> _What to do_
The listing below should be printed in full and exactly, apart from its images.

> _Record set_
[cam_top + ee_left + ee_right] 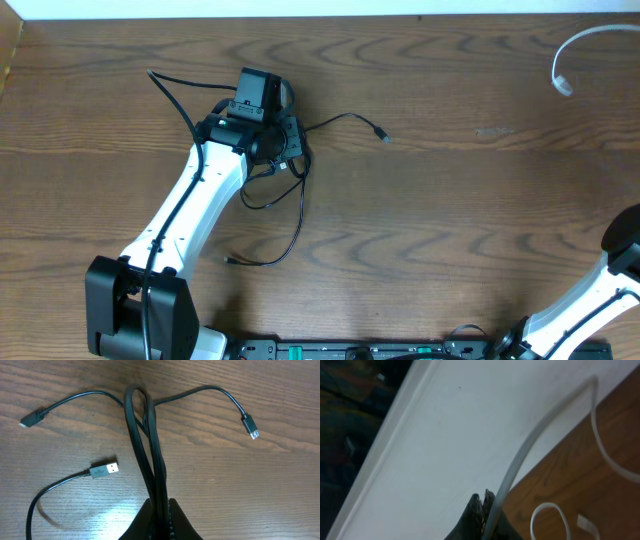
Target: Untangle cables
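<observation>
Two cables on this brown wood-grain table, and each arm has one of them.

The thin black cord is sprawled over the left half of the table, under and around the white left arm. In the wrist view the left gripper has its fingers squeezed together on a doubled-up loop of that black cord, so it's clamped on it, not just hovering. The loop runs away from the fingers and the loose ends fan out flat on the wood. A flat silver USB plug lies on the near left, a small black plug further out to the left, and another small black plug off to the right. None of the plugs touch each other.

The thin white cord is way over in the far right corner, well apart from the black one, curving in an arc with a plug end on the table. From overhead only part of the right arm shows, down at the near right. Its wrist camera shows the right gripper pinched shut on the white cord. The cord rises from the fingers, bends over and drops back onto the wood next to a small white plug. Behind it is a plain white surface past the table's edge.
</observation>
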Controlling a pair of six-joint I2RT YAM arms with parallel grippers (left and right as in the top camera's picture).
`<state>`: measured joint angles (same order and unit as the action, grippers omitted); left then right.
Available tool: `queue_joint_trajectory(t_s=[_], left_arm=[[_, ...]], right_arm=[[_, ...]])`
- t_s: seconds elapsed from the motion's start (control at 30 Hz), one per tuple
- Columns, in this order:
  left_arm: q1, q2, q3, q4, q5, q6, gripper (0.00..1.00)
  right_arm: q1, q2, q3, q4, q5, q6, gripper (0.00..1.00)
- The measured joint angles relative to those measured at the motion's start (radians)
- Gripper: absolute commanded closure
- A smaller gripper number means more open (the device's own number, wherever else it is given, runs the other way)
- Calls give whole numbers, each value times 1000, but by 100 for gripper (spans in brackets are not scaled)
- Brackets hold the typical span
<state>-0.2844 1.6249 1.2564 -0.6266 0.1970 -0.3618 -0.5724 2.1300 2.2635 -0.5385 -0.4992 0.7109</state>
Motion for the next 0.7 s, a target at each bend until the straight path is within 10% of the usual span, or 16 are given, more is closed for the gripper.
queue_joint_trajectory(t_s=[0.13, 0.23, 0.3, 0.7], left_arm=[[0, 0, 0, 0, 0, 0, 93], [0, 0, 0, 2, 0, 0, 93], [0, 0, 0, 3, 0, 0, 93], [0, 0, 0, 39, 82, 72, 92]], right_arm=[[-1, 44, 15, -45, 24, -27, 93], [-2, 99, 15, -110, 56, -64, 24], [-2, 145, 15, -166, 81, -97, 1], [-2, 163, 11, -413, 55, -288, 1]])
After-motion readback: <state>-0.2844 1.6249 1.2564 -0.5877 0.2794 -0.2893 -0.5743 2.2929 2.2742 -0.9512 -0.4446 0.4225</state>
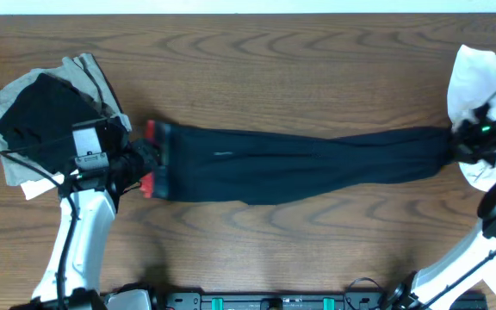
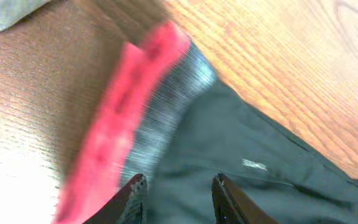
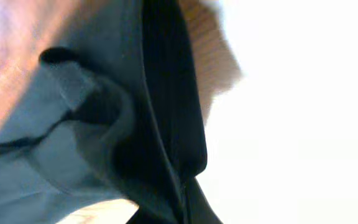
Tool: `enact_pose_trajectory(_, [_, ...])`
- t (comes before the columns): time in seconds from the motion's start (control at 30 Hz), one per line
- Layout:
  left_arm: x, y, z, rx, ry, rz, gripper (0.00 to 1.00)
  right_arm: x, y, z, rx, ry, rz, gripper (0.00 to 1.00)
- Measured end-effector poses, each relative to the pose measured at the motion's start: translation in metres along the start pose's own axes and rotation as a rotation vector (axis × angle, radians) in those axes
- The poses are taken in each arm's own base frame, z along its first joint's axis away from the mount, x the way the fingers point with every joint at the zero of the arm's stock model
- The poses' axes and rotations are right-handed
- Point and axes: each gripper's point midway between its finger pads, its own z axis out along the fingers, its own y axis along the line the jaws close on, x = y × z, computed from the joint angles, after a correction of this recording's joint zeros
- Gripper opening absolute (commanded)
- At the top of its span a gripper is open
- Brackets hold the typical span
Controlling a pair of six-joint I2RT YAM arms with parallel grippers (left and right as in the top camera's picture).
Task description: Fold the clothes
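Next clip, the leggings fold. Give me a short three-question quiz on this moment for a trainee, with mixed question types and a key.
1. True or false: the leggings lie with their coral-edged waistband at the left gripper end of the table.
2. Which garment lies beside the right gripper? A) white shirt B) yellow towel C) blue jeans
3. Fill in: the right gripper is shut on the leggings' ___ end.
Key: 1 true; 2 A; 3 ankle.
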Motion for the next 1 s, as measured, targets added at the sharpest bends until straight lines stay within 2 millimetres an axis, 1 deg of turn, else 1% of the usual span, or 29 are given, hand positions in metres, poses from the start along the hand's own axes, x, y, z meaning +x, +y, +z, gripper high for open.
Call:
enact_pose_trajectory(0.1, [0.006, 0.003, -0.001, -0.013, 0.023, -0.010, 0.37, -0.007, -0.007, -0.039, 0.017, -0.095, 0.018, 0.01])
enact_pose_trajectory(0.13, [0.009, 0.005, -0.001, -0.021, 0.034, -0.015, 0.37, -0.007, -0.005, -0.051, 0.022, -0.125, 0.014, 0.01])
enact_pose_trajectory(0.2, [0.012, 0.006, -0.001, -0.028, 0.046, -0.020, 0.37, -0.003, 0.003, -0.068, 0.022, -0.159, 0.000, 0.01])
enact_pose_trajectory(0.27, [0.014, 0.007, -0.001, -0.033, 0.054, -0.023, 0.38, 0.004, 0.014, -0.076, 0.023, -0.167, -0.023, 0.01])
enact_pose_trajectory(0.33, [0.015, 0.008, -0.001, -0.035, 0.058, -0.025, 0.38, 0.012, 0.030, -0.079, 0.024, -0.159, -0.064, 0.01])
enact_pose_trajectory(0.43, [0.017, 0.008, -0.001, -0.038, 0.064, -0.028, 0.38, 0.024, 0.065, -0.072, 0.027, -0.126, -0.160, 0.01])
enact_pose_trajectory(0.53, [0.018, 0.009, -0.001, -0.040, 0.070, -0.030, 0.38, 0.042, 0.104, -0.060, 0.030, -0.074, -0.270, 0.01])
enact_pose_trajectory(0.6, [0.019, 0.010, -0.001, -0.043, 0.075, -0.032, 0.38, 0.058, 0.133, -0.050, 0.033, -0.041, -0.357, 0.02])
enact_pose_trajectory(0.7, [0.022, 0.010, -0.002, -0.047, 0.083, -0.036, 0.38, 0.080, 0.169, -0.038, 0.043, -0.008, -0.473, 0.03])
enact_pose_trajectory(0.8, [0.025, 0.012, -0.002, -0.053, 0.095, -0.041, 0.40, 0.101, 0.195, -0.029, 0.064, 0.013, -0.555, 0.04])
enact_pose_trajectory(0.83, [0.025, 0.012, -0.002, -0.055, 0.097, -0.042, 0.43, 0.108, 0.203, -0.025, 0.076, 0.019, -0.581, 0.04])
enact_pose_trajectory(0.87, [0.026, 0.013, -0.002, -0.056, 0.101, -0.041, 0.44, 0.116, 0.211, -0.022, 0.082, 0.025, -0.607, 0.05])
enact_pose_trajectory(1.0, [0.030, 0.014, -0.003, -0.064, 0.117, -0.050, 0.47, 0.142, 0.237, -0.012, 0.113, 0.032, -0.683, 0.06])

> _Written answer_
[cam_top + ee_left + ee_right] 
Target: Untangle cables
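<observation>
Two cables on this brown wood-grain table, and each arm has one of them.

The thin black cord is sprawled over the left half of the table, under and around the white left arm. In the wrist view the left gripper has its fingers squeezed together on a doubled-up loop of that black cord, so it's clamped on it, not just hovering. The loop runs away from the fingers and the loose ends fan out flat on the wood. A flat silver USB plug lies on the near left, a small black plug further out to the left, and another small black plug off to the right. None of the plugs touch each other.

The thin white cord is way over in the far right corner, well apart from the black one, curving in an arc with a plug end on the table. From overhead only part of the right arm shows, down at the near right. Its wrist camera shows the right gripper pinched shut on the white cord. The cord rises from the fingers, bends over and drops back onto the wood next to a small white plug. Behind it is a plain white surface past the table's edge.
</observation>
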Controlling a pair of six-joint I2RT YAM arms with parallel grippers (left and right as in the top camera's picture).
`<state>`: measured joint angles (same order and unit as the action, grippers omitted); left then right.
Available tool: `queue_joint_trajectory(t_s=[_], left_arm=[[_, ...]], right_arm=[[_, ...]])`
- t_s: seconds elapsed from the motion's start (control at 30 Hz), one per tuple
- Columns, in this order:
  left_arm: q1, q2, q3, q4, q5, q6, gripper (0.00..1.00)
  right_arm: q1, q2, q3, q4, q5, q6, gripper (0.00..1.00)
- The measured joint angles relative to those measured at the motion's start (radians)
- Gripper: absolute commanded closure
- A smaller gripper number means more open (the device's own number, wherever else it is given, runs the other way)
- Calls give whole numbers, each value times 1000, but by 100 for gripper (spans in brackets are not scaled)
- Brackets hold the typical span
<state>-0.2844 1.6249 1.2564 -0.6266 0.1970 -0.3618 -0.5724 2.1300 2.2635 -0.5385 -0.4992 0.7109</state>
Motion for the next 0.7 s, a target at each bend until the straight path is within 10% of the usual span, or 16 are given, more is closed for the gripper.
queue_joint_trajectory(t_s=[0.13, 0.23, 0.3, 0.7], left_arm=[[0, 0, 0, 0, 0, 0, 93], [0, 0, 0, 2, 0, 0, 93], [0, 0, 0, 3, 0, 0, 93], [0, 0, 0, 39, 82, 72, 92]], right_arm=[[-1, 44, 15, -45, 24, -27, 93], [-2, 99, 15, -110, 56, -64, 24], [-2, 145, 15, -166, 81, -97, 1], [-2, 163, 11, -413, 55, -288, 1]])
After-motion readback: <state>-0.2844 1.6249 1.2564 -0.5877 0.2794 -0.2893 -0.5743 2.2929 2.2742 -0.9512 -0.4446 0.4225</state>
Tool: `enact_pose_trajectory(_, [_, ...])`
- t (comes before the columns): time in seconds from the motion's start (control at 30 Hz), one per line
- Layout:
  left_arm: x, y, z, rx, ry, rz, gripper (0.00 to 1.00)
  right_arm: x, y, z, rx, ry, rz, gripper (0.00 to 1.00)
- Measured end-effector poses, each relative to the pose measured at the motion's start: translation in metres along the start pose's own axes and rotation as a rotation vector (axis × angle, radians) in those axes
- The poses are taken in each arm's own base frame, z along its first joint's axis away from the mount, x the way the fingers point with every joint at the zero of the arm's stock model
- The poses' axes and rotations are right-handed
- Point and axes: each gripper's point midway between its finger pads, its own z axis out along the fingers, its own y axis along the line the jaws close on, x = y × z, computed from the joint angles, after a correction of this recording's joint zeros
- Gripper opening absolute (commanded)
- At the top of its span a gripper is open
- Brackets hold the typical span
Controlling a pair of six-joint I2RT YAM arms with parallel grippers (left and right as in the top camera's picture).
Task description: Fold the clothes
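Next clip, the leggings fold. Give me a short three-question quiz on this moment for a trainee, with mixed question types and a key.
1. True or false: the leggings lie with their coral-edged waistband at the left gripper end of the table.
2. Which garment lies beside the right gripper? A) white shirt B) yellow towel C) blue jeans
3. Fill in: the right gripper is shut on the leggings' ___ end.
Key: 1 true; 2 A; 3 ankle.
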Motion for the next 1 s, as measured, targets added at the sharpest bends until straight lines stay within 2 millimetres an axis, 1 deg of turn, else 1% of the usual span, or 29 are given, hand positions in metres, poses from the start along the hand's own axes, x, y, z meaning +x, +y, +z, gripper high for open.
Call:
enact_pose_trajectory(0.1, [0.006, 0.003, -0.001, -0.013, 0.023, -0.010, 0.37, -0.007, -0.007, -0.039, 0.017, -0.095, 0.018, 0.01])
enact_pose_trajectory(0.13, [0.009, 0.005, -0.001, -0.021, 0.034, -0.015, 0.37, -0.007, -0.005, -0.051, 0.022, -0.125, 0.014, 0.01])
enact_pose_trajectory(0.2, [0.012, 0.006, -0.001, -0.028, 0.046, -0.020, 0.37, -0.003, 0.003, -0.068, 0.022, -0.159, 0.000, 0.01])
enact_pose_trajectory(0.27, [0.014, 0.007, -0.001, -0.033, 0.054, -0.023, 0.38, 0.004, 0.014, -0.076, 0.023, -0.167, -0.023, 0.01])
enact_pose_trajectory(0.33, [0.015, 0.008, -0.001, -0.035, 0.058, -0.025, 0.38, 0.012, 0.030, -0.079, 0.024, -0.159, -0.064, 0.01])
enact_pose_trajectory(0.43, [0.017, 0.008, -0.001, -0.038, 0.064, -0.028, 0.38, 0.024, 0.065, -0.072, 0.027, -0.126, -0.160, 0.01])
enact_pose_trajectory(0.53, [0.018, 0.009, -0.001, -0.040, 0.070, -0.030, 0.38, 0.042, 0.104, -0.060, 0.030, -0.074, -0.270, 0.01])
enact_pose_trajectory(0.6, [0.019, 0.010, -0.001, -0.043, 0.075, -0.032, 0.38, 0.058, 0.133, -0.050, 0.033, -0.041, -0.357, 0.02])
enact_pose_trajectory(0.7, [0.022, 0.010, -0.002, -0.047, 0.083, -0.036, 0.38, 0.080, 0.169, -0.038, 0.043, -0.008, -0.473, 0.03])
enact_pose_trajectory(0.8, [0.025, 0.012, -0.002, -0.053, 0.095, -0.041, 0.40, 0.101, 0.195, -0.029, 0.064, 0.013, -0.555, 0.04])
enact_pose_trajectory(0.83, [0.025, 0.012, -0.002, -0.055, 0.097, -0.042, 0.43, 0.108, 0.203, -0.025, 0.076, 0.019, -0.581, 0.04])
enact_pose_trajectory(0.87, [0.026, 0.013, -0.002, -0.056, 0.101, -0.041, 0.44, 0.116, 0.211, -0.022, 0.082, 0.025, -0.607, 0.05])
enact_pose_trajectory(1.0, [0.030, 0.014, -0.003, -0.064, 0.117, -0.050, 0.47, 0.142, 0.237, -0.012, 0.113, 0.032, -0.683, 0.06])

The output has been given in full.